▶ **WHAT THE EXERCISE ASKS**
Reproduce the data exactly and drop any pictures it holds.
*** SUPPLIED INFORMATION Section Begins ***
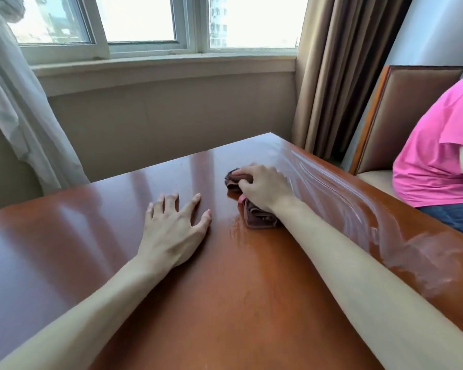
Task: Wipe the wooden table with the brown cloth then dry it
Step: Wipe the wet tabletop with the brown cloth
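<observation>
Two bare forearms are seen reaching up from the bottom of the frame over the glossy reddish-brown wooden counter (pixel 64 236). The left hand (pixel 171 222) is laid flat on the counter at centre, its fingers spread and straight, nothing held. The right hand (pixel 265 186), just right of centre, is curled over the crumpled brown cloth (pixel 257 216), which is pressed against the counter and shows at the fingertips and under the wrist. Pale wet streaks (pixel 358 204) are visible along the counter's right edge. At right, a person in a pink shirt (pixel 436 156) is seated on a padded brown chair (pixel 401 110).
</observation>
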### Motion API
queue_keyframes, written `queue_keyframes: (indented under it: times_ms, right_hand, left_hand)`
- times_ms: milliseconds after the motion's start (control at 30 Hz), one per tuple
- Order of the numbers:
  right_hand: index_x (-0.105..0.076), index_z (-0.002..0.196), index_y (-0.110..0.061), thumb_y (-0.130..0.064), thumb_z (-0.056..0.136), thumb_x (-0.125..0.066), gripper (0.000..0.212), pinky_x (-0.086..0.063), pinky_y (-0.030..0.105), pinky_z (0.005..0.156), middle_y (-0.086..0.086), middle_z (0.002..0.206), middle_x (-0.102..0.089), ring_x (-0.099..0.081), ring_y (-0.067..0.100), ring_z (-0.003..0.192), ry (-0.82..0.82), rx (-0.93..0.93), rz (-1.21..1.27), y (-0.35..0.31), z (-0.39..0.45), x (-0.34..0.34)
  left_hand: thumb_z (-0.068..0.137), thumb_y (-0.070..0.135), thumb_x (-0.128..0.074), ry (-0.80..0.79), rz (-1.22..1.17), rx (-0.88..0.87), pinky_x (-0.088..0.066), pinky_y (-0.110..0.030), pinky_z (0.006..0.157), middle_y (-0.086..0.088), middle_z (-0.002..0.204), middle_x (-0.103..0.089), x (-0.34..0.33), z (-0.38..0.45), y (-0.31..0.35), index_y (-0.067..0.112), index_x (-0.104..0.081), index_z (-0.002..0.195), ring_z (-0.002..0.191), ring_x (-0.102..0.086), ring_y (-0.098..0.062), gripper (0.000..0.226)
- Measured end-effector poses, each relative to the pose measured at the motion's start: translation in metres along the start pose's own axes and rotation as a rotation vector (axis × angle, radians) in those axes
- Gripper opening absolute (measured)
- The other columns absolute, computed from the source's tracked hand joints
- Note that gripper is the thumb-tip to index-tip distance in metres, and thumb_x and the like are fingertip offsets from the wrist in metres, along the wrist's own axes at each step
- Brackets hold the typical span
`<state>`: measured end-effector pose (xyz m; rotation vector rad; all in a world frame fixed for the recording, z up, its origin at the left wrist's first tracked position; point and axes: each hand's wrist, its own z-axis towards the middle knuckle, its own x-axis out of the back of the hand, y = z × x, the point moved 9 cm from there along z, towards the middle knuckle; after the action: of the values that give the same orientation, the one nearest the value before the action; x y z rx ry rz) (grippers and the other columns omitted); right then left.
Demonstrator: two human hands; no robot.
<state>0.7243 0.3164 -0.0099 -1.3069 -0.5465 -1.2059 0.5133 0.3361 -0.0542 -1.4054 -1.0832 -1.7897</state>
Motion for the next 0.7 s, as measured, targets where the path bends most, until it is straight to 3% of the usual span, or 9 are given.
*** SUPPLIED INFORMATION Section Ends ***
▶ **RESULT BELOW**
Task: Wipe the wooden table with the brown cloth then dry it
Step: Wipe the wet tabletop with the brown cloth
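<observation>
Two bare forearms are seen reaching up from the bottom of the frame over the glossy reddish-brown wooden counter (pixel 64 236). The left hand (pixel 171 222) is laid flat on the counter at centre, its fingers spread and straight, nothing held. The right hand (pixel 265 186), just right of centre, is curled over the crumpled brown cloth (pixel 257 216), which is pressed against the counter and shows at the fingertips and under the wrist. Pale wet streaks (pixel 358 204) are visible along the counter's right edge. At right, a person in a pink shirt (pixel 436 156) is seated on a padded brown chair (pixel 401 110).
</observation>
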### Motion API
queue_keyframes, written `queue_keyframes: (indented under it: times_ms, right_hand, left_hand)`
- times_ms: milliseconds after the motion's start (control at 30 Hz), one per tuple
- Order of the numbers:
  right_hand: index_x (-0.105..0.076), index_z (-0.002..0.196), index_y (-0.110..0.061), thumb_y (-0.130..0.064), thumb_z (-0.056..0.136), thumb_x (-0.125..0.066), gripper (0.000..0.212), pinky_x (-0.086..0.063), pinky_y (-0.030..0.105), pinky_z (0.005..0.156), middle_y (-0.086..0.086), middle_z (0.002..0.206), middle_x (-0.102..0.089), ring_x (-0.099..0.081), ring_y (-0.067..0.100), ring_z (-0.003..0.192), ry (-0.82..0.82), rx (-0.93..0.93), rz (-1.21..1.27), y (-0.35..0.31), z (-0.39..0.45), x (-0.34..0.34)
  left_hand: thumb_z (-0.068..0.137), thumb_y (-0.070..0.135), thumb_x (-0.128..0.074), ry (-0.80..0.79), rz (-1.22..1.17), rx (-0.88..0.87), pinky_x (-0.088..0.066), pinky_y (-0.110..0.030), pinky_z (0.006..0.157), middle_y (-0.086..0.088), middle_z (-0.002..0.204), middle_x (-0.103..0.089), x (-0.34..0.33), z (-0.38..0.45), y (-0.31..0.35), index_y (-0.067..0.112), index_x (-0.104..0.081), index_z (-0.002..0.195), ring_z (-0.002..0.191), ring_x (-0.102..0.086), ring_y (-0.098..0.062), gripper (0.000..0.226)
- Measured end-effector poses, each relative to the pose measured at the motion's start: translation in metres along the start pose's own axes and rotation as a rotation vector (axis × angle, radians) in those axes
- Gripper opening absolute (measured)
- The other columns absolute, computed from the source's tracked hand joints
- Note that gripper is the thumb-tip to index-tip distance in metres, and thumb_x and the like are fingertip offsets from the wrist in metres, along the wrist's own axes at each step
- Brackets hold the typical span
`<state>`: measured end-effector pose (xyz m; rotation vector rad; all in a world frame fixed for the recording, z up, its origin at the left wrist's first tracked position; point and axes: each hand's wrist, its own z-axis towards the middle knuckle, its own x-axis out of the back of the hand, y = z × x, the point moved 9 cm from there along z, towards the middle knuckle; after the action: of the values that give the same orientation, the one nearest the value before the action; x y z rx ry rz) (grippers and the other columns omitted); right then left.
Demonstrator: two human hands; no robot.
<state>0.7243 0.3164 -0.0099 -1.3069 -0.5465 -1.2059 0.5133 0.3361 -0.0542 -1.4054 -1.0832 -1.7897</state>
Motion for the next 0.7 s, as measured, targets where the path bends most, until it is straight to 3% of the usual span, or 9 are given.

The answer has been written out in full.